# [Aim of the exercise]
Under this line are the records; write out word for word the part that begins at the line containing "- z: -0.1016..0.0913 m" and ends at the line containing "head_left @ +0", and no more.

#####

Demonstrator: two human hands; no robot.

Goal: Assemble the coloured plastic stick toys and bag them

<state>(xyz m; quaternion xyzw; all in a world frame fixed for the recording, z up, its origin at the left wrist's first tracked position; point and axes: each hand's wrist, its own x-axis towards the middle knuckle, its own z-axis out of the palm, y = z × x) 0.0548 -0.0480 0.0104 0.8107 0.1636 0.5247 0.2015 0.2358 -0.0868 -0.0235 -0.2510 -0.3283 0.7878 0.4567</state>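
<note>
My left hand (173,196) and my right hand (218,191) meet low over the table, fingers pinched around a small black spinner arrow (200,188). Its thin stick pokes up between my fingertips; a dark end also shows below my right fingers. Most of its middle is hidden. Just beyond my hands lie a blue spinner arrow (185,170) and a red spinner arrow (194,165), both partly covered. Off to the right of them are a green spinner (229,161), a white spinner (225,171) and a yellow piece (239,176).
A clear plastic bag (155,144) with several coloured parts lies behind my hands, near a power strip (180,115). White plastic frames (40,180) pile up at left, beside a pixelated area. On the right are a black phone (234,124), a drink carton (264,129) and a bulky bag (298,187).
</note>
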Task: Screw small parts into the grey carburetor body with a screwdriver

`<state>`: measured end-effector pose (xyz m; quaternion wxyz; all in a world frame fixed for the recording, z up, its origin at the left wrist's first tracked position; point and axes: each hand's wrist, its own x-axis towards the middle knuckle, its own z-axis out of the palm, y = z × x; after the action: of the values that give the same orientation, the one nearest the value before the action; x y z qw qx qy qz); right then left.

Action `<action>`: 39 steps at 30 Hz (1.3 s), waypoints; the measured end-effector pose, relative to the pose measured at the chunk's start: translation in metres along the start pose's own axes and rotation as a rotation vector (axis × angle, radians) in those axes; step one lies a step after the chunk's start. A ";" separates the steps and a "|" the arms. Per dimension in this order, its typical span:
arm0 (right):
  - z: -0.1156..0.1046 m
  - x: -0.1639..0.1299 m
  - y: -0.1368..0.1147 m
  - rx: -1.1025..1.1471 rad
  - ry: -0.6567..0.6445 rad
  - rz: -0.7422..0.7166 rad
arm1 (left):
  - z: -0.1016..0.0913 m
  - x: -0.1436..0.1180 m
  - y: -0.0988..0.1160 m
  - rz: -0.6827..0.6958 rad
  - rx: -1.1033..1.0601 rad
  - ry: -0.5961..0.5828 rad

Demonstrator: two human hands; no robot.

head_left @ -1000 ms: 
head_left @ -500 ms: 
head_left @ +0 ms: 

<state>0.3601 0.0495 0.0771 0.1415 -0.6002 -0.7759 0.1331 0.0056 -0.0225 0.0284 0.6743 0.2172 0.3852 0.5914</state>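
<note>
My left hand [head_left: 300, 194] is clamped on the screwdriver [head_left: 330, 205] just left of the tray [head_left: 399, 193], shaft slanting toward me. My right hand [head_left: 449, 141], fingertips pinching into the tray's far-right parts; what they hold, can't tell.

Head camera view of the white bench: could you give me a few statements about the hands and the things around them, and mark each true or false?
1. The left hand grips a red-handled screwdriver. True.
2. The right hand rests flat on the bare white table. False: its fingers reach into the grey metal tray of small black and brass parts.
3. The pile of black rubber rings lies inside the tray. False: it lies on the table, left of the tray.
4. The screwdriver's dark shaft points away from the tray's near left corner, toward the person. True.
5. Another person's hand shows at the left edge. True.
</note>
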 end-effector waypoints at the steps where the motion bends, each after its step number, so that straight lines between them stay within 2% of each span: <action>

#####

# [Answer section]
  - z: -0.1016..0.0913 m
  - x: -0.1436..0.1180 m
  - y: -0.0988..0.1160 m
  - rz: -0.6827..0.6958 rad
  - rx: -1.1033..1.0601 rad
  - ry: -0.5961..0.5828 rad

Demonstrator: two human hands; no robot.

head_left @ -1000 ms: 
head_left @ -500 ms: 
head_left @ +0 ms: 

The required answer is now complete.